Speaking of dealing with security in a holistic way, an emerging trend in IT security has been all-in-one security tools that combine anti-spam, antivirus and system health capabilities, for example. It's a trend that, according to the Interop security panel, isn't necessarily in the best interest of users.
"When you rely on one application to cover every type of security issue, it's generally not a good idea," Coursen said. "If one vulnerability is discovered in the product, you're in trouble. I'm a big proponent of multiple tools from multiple vendors."
Relying solely on one type of approach, whether it's signature files or whitelist approach, isn't the right idea, either. Gary Leibowitz, general manger of Panda Security, said that the signature-based approach doesn't work because it can't keep up with emerging threats. That said, signature files have their place.
"It's like thieves in the city; if you have a list, then why not use it," Leibowitz said. "It's a good approach, but what we're afraid of is the quantities and tactics means we need better mechanisms to identify threats and rapidly deploy updates."
The whitelist approach means that nothing will run unless it's explicitly allowed.
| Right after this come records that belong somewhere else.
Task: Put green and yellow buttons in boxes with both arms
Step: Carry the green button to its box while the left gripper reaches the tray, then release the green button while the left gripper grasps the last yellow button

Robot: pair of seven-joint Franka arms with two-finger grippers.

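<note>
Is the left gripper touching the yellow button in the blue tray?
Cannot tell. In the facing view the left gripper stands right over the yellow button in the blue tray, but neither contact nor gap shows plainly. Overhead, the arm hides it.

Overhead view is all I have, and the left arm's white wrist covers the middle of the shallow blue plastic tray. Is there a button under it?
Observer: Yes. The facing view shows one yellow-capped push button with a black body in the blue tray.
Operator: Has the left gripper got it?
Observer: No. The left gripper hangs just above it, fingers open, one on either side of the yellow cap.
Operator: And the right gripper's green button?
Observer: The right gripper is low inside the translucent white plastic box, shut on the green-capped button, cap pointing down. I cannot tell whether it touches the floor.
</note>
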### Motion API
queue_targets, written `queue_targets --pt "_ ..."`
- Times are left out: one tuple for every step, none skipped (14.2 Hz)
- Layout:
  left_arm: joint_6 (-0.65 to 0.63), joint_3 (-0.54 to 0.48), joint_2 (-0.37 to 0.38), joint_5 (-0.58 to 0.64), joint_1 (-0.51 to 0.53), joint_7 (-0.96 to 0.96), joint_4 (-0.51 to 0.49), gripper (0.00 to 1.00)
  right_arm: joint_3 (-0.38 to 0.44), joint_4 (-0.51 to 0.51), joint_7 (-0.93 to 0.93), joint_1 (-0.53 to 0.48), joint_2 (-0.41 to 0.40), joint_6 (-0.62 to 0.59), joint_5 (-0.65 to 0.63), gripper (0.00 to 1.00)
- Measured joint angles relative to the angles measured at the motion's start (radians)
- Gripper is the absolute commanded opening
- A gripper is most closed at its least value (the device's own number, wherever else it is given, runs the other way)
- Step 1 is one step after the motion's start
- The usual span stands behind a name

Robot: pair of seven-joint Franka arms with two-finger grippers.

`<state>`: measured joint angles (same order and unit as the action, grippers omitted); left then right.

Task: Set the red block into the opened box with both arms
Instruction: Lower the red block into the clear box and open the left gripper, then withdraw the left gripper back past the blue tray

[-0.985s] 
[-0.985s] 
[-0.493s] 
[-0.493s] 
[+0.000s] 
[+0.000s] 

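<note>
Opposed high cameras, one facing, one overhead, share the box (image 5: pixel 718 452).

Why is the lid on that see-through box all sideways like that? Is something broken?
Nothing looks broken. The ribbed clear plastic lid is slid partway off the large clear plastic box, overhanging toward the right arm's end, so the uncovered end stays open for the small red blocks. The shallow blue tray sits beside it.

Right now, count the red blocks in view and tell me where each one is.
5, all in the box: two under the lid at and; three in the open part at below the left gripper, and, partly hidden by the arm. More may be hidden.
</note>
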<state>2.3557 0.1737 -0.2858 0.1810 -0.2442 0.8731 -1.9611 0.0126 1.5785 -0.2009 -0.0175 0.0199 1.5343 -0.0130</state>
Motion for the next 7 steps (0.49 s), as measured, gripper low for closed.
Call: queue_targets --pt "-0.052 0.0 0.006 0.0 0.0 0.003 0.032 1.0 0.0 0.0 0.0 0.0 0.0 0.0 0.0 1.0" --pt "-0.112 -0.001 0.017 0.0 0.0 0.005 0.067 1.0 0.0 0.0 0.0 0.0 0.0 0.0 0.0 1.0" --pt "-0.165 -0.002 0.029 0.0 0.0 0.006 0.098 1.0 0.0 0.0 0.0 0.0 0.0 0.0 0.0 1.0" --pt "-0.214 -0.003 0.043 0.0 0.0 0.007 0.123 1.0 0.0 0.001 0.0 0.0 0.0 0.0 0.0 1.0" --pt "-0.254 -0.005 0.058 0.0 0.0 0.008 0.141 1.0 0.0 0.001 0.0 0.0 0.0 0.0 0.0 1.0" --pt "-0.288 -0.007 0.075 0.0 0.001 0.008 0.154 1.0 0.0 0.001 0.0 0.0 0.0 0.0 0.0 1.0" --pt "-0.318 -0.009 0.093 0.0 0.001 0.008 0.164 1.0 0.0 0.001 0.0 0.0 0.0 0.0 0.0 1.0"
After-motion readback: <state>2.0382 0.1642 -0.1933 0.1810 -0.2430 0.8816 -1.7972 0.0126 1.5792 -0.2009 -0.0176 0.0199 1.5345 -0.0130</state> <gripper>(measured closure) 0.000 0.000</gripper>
Leibowitz argued that whitelists are a business disabler.
For Forrester Research Analyst Stamp, a discussion on the technology tools needed to protect IT is not the level that needs the enterprise's attention.
"I've seen people spend money on tools and yet do not have a configuration management function in place," Stamp said. "The change is in the way we use information, we need to put in place tools to protect information as it moves in ways it hasn't before."
Unfortunately, he doesn't expect any dramatic change in the threat landscape moving forward.
"We're talking about staying one step ahead of the bad guy here when, in reality, we're actually one step behind the business. In order for us to start attacking data security more closely, we have to get better visibility into what the business does with data."